Kate’s hand slides to your stomach, warm and steady. “You’re gonna be so hot pregnant.”
You snort. “That’s your takeaway?”
“I will be unhinged. Emotionally. Physically. Biblically.”
You throw a pillow at her.
She catches it, laughing, then pulls you back in and kisses your forehead. “You’re going to be a great mom.”
And for the first time, it doesn’t feel like a dream anymore.
It feels real.
The first test comes three days later.
Negative.
You stare at the single line like it betrayed you.
Kate sits beside you on the edge of the tub. Doesn’t say anything for a long time.
You finally speak, voice small. “I really thought this was it.”
She nods. “Me too.”
You lean into her shoulder, forehead resting against her collarbone. She wraps her arms around you and rubs slow circles into your back.
“We’re okay,” she whispers. “This doesn’t mean anything. Just one try.”
You nod.
But the ache stays.
Not disappointment — not exactly.
Just the weight of almost.
The second time, it’s worse. Your period’s a week late. You don’t tell her right away. You can’t bear to watch the hope bloom in her eyes again if it’s only going to wilt. But she notices anyway.
“You’ve been quiet,” she says, one night, over pasta.
You poke at your food. “Just tired.”
“Work tired or something else tired?”
You hesitate too long.
Kate sets her fork down.
“Babe.”
“I didn’t want to get ahead of anything,” you say. “But it’s been a week. I didn’t want to say it out loud and jinx it.”
She’s already reaching for your hand. “Can I be excited now?”
You nod.
She squeezes your hand tight.
You take the test two mornings later.
Kate’s in the kitchen making coffee.
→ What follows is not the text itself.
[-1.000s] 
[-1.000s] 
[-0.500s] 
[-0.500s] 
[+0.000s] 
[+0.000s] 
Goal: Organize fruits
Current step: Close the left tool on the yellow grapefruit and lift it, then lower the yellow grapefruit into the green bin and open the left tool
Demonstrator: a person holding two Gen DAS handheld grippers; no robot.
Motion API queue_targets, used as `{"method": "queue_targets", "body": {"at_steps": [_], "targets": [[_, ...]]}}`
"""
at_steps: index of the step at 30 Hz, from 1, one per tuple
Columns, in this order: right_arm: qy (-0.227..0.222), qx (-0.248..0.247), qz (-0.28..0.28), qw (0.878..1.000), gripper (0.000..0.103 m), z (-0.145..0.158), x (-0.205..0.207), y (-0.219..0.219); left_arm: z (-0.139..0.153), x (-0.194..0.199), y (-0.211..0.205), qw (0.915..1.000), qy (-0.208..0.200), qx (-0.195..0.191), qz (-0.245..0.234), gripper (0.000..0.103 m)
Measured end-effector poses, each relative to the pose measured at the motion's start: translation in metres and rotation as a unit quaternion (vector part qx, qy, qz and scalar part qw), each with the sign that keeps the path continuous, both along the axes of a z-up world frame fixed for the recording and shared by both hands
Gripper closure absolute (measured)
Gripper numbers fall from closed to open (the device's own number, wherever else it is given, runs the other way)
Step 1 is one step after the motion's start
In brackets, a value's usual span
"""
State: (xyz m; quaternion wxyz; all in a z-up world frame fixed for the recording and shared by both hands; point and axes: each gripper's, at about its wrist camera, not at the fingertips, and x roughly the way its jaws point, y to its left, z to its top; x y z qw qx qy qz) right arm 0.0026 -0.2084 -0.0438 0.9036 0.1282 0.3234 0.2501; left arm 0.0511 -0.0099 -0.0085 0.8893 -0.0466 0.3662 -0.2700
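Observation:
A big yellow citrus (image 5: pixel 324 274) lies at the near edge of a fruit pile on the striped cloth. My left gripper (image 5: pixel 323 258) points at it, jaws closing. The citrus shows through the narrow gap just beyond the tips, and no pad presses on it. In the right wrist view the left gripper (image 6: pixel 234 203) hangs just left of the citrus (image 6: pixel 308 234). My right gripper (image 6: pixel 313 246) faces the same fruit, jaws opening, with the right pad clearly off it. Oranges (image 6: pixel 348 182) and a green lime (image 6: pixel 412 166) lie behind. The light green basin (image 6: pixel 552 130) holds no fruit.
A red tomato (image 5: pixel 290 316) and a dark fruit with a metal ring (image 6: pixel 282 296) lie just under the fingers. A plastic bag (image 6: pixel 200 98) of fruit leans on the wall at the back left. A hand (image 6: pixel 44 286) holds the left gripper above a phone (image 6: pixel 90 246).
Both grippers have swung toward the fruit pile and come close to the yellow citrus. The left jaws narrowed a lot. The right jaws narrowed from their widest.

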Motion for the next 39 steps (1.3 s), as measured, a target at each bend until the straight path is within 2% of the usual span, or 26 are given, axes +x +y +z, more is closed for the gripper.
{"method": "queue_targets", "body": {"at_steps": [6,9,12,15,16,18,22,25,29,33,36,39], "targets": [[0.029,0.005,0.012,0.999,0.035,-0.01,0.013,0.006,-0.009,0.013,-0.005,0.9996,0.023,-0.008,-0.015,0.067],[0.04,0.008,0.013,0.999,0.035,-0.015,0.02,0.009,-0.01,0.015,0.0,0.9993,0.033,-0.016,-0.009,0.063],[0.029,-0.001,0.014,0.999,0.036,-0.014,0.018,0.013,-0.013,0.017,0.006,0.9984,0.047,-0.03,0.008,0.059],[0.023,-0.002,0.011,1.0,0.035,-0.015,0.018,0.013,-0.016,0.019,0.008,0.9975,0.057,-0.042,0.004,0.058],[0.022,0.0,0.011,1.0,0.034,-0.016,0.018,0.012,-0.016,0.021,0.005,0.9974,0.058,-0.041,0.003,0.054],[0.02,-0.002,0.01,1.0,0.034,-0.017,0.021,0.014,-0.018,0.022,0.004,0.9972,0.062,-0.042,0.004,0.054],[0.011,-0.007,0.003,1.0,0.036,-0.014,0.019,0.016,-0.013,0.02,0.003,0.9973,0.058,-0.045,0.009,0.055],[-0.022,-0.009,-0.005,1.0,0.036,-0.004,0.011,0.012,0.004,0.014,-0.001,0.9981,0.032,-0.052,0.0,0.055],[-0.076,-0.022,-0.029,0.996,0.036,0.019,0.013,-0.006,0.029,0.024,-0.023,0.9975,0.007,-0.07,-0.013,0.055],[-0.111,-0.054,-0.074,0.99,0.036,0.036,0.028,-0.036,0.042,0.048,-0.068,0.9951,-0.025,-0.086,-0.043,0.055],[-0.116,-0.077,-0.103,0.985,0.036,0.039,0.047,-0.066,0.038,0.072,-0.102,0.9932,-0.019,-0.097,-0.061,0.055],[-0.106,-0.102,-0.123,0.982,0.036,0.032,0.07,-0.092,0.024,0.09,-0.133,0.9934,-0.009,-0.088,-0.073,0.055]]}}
She doesn’t hover. She knows you like to be alone.
You stare at the stick for ten straight minutes before the second line never comes.
It stays blank.
Stark.
Silent.
You walk into the kitchen with the test still in your hand.
Kate sees your face.
“Oh,” she says.
That’s all.
Just, “oh.”
You nod.
She doesn’t cry.
You do.
Just a little.
Into her hoodie, against her chest.
She holds you while the coffee pot beeps behind you.
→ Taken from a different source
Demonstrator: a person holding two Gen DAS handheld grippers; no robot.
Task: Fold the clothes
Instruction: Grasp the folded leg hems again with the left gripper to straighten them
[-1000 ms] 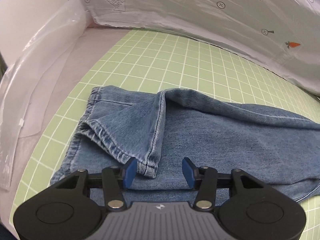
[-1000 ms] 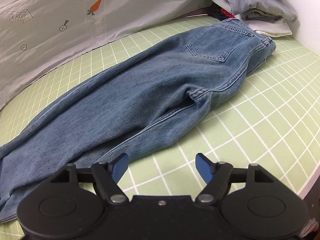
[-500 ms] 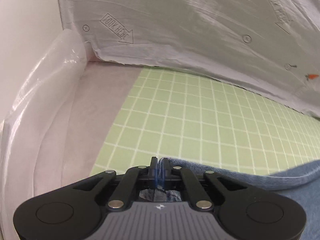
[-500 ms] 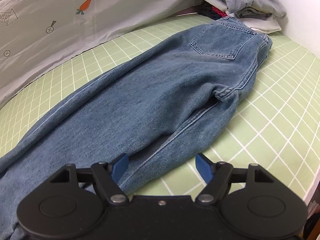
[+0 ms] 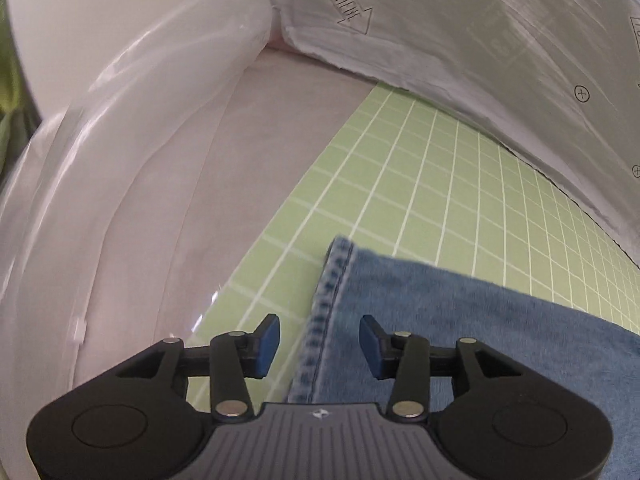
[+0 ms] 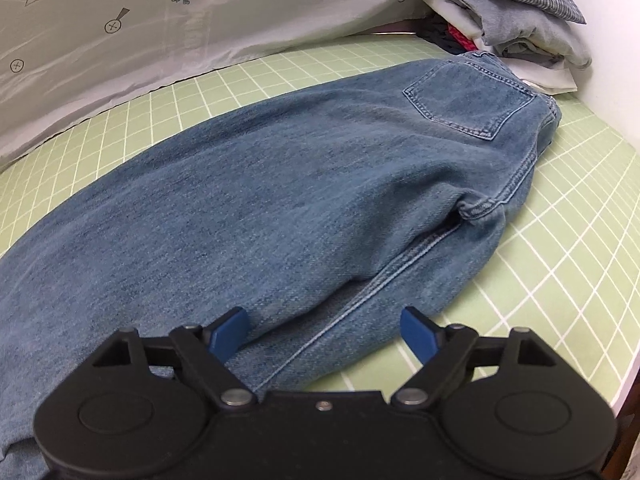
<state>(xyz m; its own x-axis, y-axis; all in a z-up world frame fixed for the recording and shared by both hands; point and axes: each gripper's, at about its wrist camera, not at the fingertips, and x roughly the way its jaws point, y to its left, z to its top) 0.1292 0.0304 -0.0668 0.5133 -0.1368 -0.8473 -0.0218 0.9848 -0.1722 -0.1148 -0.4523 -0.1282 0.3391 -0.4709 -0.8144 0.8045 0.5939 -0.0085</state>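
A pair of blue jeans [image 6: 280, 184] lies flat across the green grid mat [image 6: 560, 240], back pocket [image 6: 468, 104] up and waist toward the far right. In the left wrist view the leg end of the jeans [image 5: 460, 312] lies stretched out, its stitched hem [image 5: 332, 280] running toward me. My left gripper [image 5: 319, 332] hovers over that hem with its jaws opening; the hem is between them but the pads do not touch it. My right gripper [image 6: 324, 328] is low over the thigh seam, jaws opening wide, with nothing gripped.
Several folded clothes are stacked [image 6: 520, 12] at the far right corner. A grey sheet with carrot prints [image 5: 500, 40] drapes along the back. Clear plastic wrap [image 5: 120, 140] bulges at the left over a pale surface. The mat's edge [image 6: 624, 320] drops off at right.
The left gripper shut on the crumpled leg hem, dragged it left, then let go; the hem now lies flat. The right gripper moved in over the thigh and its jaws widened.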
“Maybe next month,” she says softly, but even she doesn’t sound convinced.
You whisper, “I don’t want to feel like this every month.”
And that — that makes her cry.
Just a tear or two. Quiet.
Because you both want this so badly it aches.
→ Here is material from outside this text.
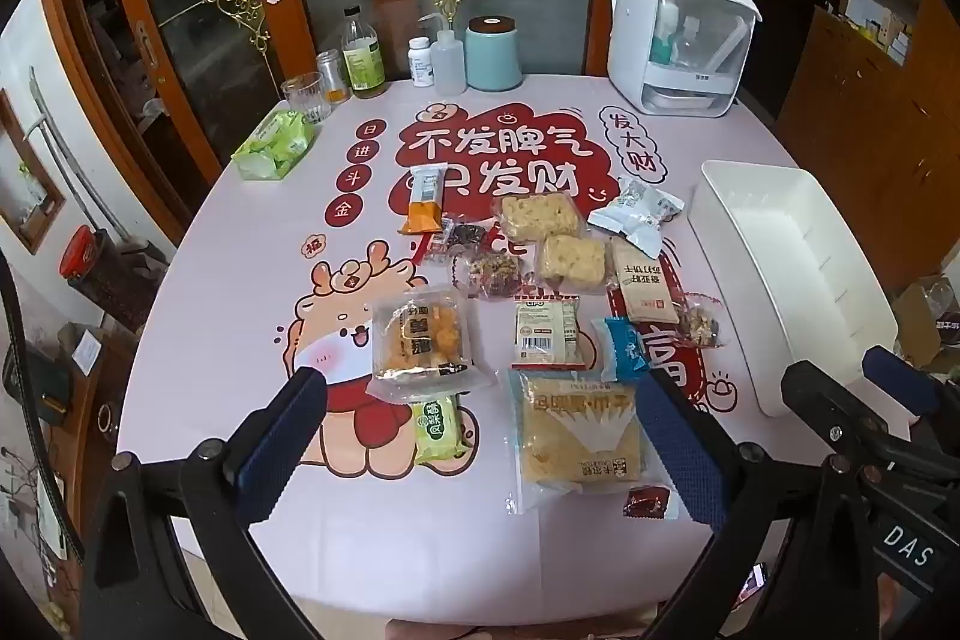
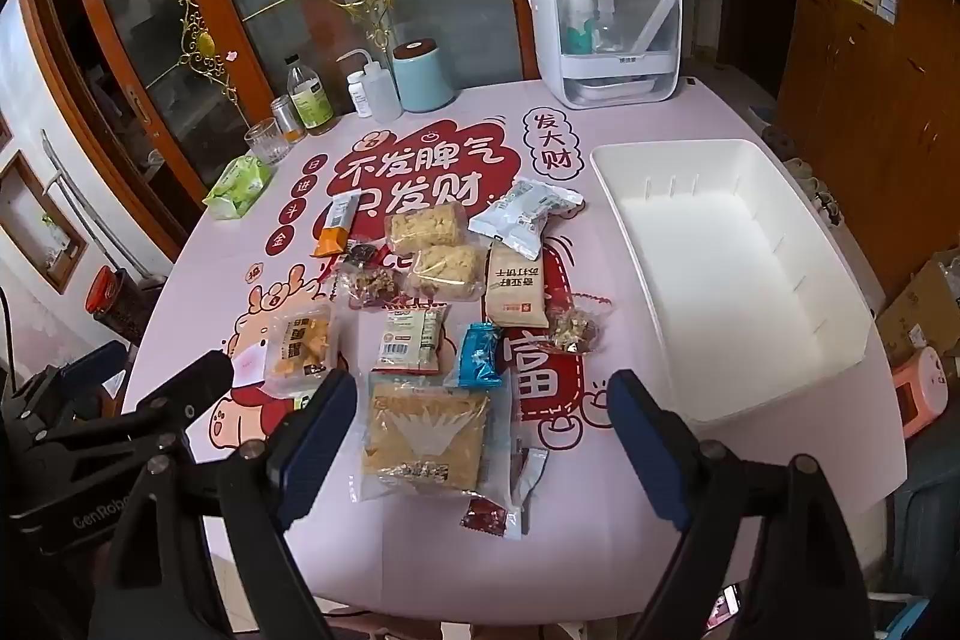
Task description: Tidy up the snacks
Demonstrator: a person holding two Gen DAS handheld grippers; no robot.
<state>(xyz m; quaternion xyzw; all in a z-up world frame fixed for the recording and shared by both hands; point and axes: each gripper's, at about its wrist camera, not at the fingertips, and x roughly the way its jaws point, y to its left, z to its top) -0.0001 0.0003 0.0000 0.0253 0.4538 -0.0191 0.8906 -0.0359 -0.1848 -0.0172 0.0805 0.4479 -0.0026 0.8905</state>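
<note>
Both tongs spread wide, nothing between pads: left tongs (image 1: 480, 436) low centre of left view, above big noodle pack (image 1: 579, 439); right tongs (image 2: 480, 436) low centre of right view, also near same pack.

Snacks scattered mid bench (image 1: 252, 232), none yet in white bin (image 2: 732, 280), which stands empty at right side of frame, apart from the pile. Task prob. at very start.

Advice for first pick:
- Take nearest item, e.g. blue wrapper (image 2: 480, 355) or noodle pack, w/ right tongs, since closer to bin.
- Flat packs lie tight on cloth: come down steep, pinch on edge or crimped seam, not on flat middle.
- Squeeze softly; rice cakes (image 2: 426, 223) upper centre prob. crumble.
- Lift clear before moving over bin wall.
- Keep left tongs away, avoid crossing.
- Bottles at upper left and white appliance (image 2: 600, 34) at top: no need to touch.
</note>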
Because you know it’s not a promise. Not for people like you. Not even with science and love and timing on your side.
Later that night, you’re curled together on the couch. The dog is asleep. The TV’s playing some documentary neither of you are really watching.
Kate strokes your hair.
“Can I ask you something?”
You hum. “Yeah.”
“If it never happens… if we keep trying and trying and it never works…”
You look up.
“I’ll still choose you,” she says. “Every time.”
You press your face to her chest and whisper, “You’re already everything.”
Kate finds you in the kitchen at 2 a.m., wrapped in a blanket, nursing a glass of water you don’t remember pouring.
She doesn’t speak at first.
Just pads over in her fuzzy socks and wraps her arms around you from behind.
You lean into her.
“I don’t know if I can do this again,” you whisper.
Kate rests her chin on your shoulder. “Then don’t. We’ll stop.”
You turn to look at her. “You don’t mean that.”
She shrugs. “I mean… I want this. With you. But if you need to stop, we stop.”
You stare at her for a long moment.
“Tell me why we’re doing this,” you whisper.
Kate’s eyes are soft but certain. “Because I’ve seen the way you hold our friends’ babies. Because you tear up when you see toddlers in bookstores. Because I’ve seen how gently you love things. And because I want to raise someone with you who knows that kind of love.”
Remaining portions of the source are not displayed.